Trixie Got the Best of It.

TrixieBuffalo, New York, November, 1893 - Two Little Gem Theatre, Buffalo, N. Y., Soubrettes have a scrap on account of a man.[more]

Pretty little Nora Nedihart and Trixie Morris were recently in a Buffalo, N. Y. Police court in sore trouble, and the cause was a man—as usual.

Nora and Trixie do song and dance turns in John Golden's Gem saloon on Broadway.

Nora wore a veil that concealed, as she said, "two lovely black eyes," produced by wicked Trixie.

It all happened on account of a German who went into the wine room of the Gem theatre a few nights ago, when the orchestra was crashing out love songs and the fairies were looking their most witching in short dresses. He was attracted by Nora's languishing eyes—not then in mourning.

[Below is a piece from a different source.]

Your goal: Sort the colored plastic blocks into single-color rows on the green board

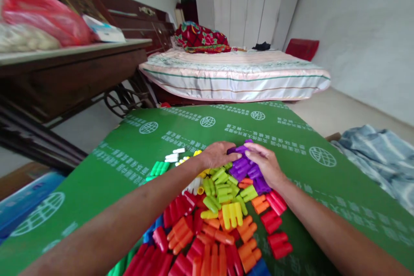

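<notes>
Left hand point(217, 154) and right hand point(265, 164) pinch a cluster of purple blocks point(241, 167) near the middle of the green board point(291, 138), where a hard tug could scatter the loose lime blocks point(222, 180) alongside.

1. Our left grip point(217, 154) and right grip point(263, 161) meet at the purple blocks point(242, 167), fingers closed on them.
2. A heap point(210, 235) of lime, orange and red blocks lies just beside, on the green bench point(291, 138).
3. A bed point(233, 75) stands beyond.
</notes>
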`<state>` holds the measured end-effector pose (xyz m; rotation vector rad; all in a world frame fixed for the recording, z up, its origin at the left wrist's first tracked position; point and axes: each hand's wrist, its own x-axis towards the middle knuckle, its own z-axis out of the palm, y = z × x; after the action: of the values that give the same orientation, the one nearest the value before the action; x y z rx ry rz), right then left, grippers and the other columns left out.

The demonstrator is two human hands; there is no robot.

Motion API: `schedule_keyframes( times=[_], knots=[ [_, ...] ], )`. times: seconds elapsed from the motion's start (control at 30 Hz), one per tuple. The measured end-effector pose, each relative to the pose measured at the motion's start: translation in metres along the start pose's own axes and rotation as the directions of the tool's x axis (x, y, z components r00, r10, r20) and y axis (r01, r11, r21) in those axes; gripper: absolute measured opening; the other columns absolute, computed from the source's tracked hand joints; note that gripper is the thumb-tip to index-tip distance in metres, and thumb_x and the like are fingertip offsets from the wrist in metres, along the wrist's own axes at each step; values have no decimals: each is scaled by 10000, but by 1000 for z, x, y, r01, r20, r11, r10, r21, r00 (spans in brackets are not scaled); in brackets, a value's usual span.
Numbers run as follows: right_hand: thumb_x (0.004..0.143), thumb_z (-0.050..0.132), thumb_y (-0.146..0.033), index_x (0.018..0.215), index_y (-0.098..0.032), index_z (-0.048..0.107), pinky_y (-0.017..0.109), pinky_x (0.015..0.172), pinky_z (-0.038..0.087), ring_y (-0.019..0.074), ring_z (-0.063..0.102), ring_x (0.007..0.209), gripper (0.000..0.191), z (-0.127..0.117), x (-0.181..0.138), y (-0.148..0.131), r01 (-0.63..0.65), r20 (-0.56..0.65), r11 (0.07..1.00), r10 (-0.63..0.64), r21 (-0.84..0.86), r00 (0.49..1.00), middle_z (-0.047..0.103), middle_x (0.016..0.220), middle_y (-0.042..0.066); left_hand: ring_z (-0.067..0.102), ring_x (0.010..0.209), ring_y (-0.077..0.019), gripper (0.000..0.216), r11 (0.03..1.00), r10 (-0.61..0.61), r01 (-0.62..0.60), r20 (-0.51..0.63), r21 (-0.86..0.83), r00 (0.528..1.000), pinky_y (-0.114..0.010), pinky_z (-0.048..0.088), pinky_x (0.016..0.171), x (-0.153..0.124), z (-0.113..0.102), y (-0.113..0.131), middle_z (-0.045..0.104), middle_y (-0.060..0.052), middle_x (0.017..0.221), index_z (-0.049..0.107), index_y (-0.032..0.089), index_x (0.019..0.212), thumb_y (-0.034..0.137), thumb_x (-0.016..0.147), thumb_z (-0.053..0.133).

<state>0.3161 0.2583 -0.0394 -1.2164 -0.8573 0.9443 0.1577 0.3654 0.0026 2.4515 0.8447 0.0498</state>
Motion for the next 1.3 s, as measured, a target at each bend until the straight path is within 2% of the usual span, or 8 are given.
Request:
schedule_keyframes(
  times=[0.27, 0.43, 0.57, 0.77, 0.9, 1.03, 1.1, 1.3],
  knots=[
    [577, 773, -389, 1025, -176, 699, 263, 521, 486, 235, 675, 834, 501, 48, -15, -18, -264, 39, 963, 262, 53, 964, 741, 896, 62, 510, 636, -117, 412, 999, 27, -27, -27, -31, 999, -254, 421, 603, -40, -17, -3, 541, 17, 668, 607, 149, 810, 528, 892, 466],
    [680, 706, -329, 992, -172, 707, 253, 552, 506, 186, 672, 776, 349, 74, -29, -24, -261, 154, 958, 277, -115, 948, 740, 897, 57, 606, 903, -164, 368, 999, -20, 25, -141, 32, 990, -290, 480, 829, -91, -30, -9, 667, -42, 992, 622, 171, 1064, 455, 854, 521],
    [725, 664, -323, 956, -167, 723, 288, 627, 534, 186, 679, 768, 285, 89, -40, -23, -154, 316, 962, 222, -226, 922, 746, 885, 54, 542, 1203, -224, 509, 993, -74, 92, -209, 75, 975, -352, 423, 1056, -163, -35, -14, 595, -85, 1292, 554, 195, 1241, 527, 857, 514],
    [740, 657, -299, 1006, -155, 720, 365, 876, 541, 219, 701, 937, 309, 103, -65, -25, 66, 541, 943, 129, -326, 831, 745, 1036, 91, 296, 1422, -356, 779, 948, -261, 298, -256, 114, 931, -555, 312, 1157, -274, 4, -14, 345, -169, 1521, 457, 177, 1376, 628, 761, 620],
    [773, 625, -360, 1123, -170, 694, 381, 932, 527, 234, 670, 1055, 404, 88, -73, -38, 226, 607, 894, 62, -386, 792, 707, 1159, 99, 175, 1458, -385, 960, 892, -386, 432, -275, 134, 881, -587, 288, 1161, -312, 39, -10, 211, -163, 1577, 368, 207, 1439, 655, 662, 708],
    [730, 682, -473, 1280, -188, 622, 466, 1049, 433, 301, 579, 1207, 622, 36, -64, -49, 312, 485, 641, 110, -702, 867, 620, 1316, 119, 166, 1461, -374, 1025, 863, -448, 493, -291, 106, 846, -555, 296, 1168, -324, 58, -5, 174, -169, 1586, 309, 206, 1467, 531, 620, 786],
    [666, 736, -518, 1381, -173, 535, 474, 1081, 398, 328, 517, 1276, 818, 8, -62, -48, 282, 466, 546, 232, -789, 854, 545, 1401, 139, 175, 1458, -376, 1019, 865, -445, 492, -306, 95, 842, -558, 288, 1172, -322, 63, 0, 207, -170, 1576, 325, 209, 1461, 499, 607, 800],
    [570, 802, -391, 1480, -210, 395, 448, 1136, 323, 301, 402, 1372, 1013, 2, -80, -32, 335, 597, 627, 266, -703, 756, 406, 1519, 106, 252, 1442, -346, 862, 880, -408, 468, -371, 82, 834, -541, 288, 1178, -303, 77, 16, 292, -160, 1548, 369, 208, 1437, 491, 705, 725]
  ],
)
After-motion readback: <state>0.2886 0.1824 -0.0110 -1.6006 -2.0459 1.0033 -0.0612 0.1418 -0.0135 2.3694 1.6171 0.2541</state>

"Trixie." said Nora, telling her story, "tried to queer me, and, as she couldn't catch my man, she pasted me, judge.”

"She tried to hit me with a chair ," said Trixie, "I warded off the blow and she fell, and the chair fell on her."

"Ten dollars fine, Trixie," said Judge King. "Pay it or I'll make it thirty days in the workhouse. And you, Nora." said he, "you go home and behave yourself or I'll send you to the Good Shepherd's home."

Then Proprietor John Golden stepped up to the clerk and paid the tax.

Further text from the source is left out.